Mortimer Adler wrote How to Read a Book to help readers read better – to read and understand more than the basic plot. It isn't a fun book to read, the way a fast-paced novel is, but it is informative, and possibly life-changing.
This book serves as the general framework for Sonlight's 430 American Literature course. Rather than choosing a book from each of the major periods ("Pre-Colonial," "Transcendentalism," etc.), and working in chronological order, instead, this course uses my favorite books by American authors and allows Adler's instruction to help read these outstanding works with more understanding and enjoyment.
So, for example, after the schedule assigns Adler's chapter on "How to Read History," the students get to enjoy two-time Pulitzer winner David McCullough's short profiles of fascinating historical characters. (They're incredible.)
After the schedule assigns "How to Read Practical Books," the students look at the classic guide on writing, The Elements of Style, beautifully co-written by E.B. White (author of Charlotte's Web).
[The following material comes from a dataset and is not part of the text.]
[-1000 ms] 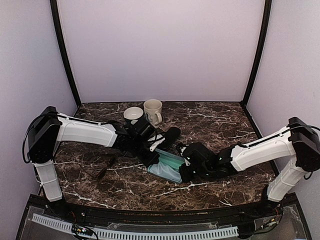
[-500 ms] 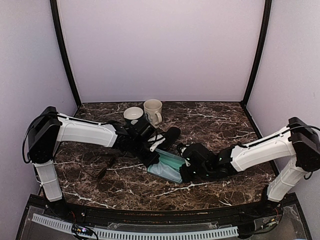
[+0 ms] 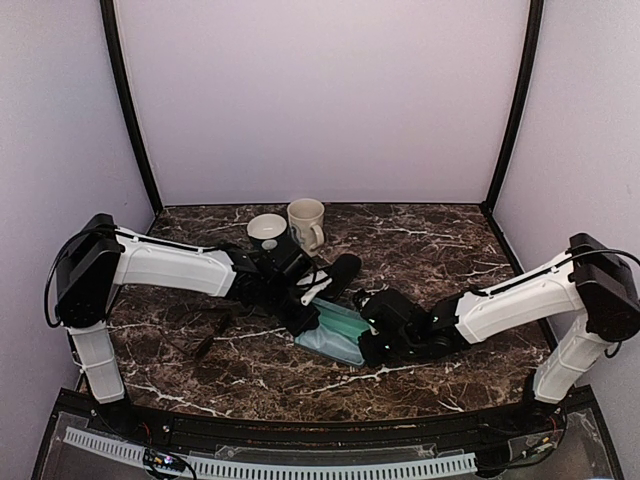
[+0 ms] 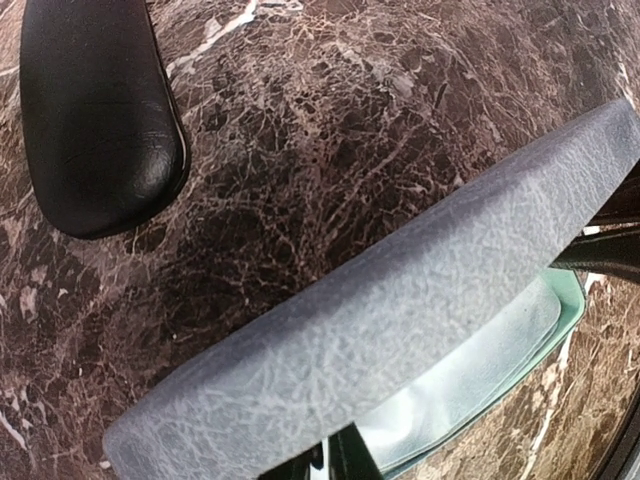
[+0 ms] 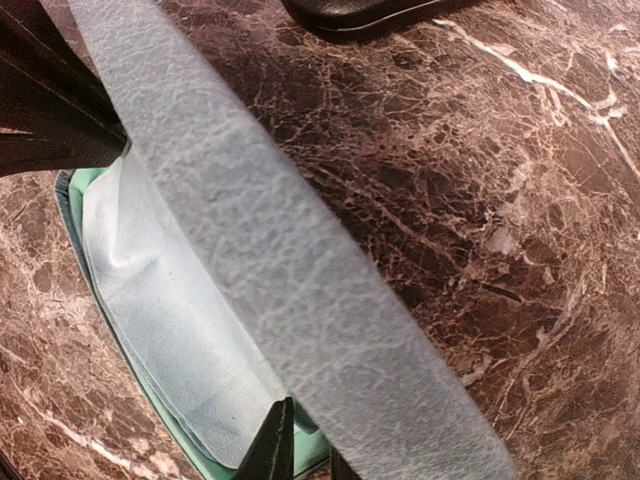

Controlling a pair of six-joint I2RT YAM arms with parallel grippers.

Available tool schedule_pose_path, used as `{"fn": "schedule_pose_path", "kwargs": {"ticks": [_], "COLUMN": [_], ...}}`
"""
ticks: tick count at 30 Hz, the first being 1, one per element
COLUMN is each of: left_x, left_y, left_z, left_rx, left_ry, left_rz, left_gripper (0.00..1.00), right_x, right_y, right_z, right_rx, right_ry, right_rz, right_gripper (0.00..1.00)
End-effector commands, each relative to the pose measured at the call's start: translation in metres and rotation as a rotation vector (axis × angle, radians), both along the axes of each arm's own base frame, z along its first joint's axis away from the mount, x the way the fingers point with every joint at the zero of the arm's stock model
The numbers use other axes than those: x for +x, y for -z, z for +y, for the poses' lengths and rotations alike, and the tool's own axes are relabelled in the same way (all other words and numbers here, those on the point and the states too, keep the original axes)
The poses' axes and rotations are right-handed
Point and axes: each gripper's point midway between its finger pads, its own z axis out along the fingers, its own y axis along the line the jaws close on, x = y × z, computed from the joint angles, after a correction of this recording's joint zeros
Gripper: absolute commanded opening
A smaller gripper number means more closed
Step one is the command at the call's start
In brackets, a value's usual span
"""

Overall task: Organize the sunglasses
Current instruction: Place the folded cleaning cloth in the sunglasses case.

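Observation:
The grey-blue case (image 3: 335, 335) lies open at the table's middle, its pale green lining (image 4: 490, 360) showing under the raised lid (image 4: 400, 320). My left gripper (image 3: 308, 312) reaches it from the far left side. Its fingertips (image 4: 335, 462) sit close together at the lid's lower edge, shut on it. From the right, my right gripper (image 3: 368, 338) has the lid (image 5: 300, 260) running between its fingers (image 5: 280, 450). One dark thin-framed pair of sunglasses (image 3: 212, 337) lies on the marble to the left, apart from both grippers.
A black oblong case (image 3: 340, 272) lies just behind the open case, also seen in the left wrist view (image 4: 95, 110). Two mugs, one dark inside (image 3: 266, 230) and one cream (image 3: 306, 222), stand at the back. Purple walls enclose the table.
My right arm has edged slightly left toward the case. The lid stays raised and the left arm has barely moved.

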Motion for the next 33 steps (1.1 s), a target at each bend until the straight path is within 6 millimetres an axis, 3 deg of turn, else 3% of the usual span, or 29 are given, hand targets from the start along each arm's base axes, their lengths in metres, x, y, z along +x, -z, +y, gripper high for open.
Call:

After Adler offers suggestions about reading Tragedy, the students read one of the greatest plays of the 20th Century, Death of a Salesman (it won both a Tony and a Pulitzer the year it came out).
How to read autobiographies? Practice on Booker T. Washington's Up from Slavery and the breathtaking missionary biography Evidence Not Seen.
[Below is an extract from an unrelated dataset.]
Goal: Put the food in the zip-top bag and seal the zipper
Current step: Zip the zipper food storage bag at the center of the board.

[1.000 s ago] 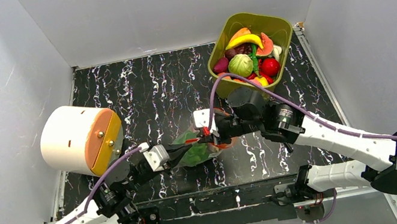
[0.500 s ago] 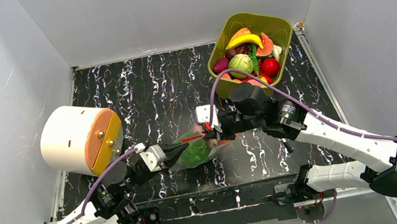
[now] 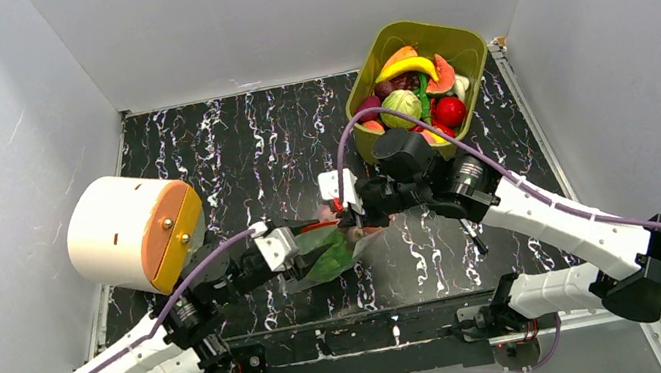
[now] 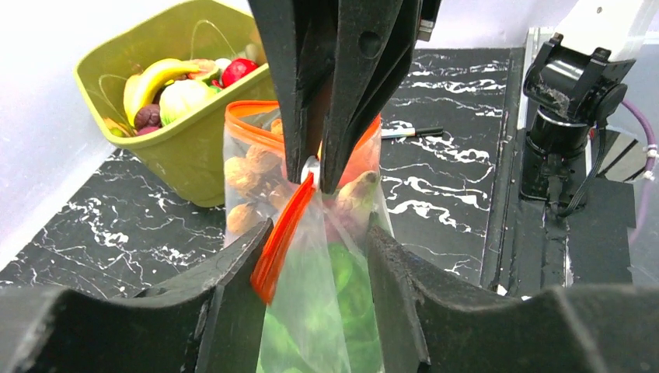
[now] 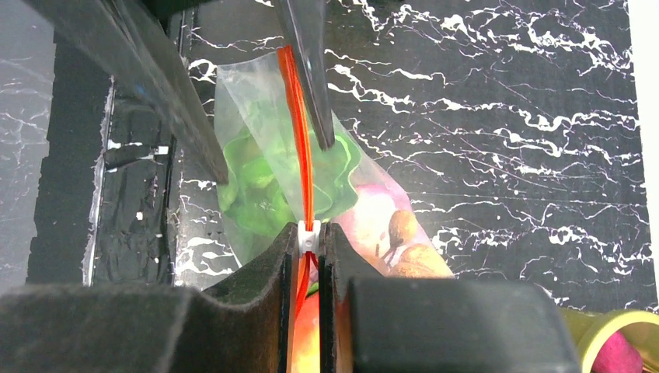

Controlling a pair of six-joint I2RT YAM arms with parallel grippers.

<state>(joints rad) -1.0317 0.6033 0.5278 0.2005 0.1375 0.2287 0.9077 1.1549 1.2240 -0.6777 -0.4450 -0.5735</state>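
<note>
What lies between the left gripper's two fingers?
The zip-top bag with green lettuce inside and its orange zipper, shown in the left wrist view.

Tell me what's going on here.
The right end effector pinches the white slider on the zipper of the zip-top bag, which holds lettuce and other food. The left end effector straddles the bag below the zipper. Beyond the slider the mouth gapes open, so sealing is unfinished. More toys sit in the green tub.
</note>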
How to read imaginative literature? Practice on Their Eyes Were Watching God, one of the most cheerful portrayals of happily married people in all of literature.
How to read short stories? Practice on five stunning shorts by Wendell Berry.
And, at the end of the year, after Adler talks about "How to Read Social Science," the students read Malcolm Gladwell's encouragement that, yes, success takes a lot of time … but if you love what you're doing, it's worth it. Go change the world!
As always, I seek to have a good mix of genres. One category is The Great American Novel, a book that accurately shows the culture of the United States at a specific time. Incredibly, this course has four: The Scarlet Letter, The Adventures of Huckleberry Finn, A Separate Peace, and The Grapes of Wrath. These take place in, respectively, Colonial New England, the antebellum Midwest, an Eastern prep school, and the Great Depression South, moving to California. What a range of times and places!
This course has other genres, too: novels, detective stories, drama, lyric poems, short stories, history, tragedy, essays, science fiction, and autobiographies.
And I seek to balance the year as a whole, so that tragedies are balanced with more cheerful works; so that books that take a month to finish are followed by books that take a week or two; so that students read books by men and women, by more than white authors. This course is balanced in all those ways.
But mostly, I want your students to view each book as a delight and a gift, as I do.
For Language Arts, this course includes, as always, literary analysis. Also short daily writing assignments working through William Zinsser's On Writing Well.
Estimated daily time for American Literature: Student: 1 hr.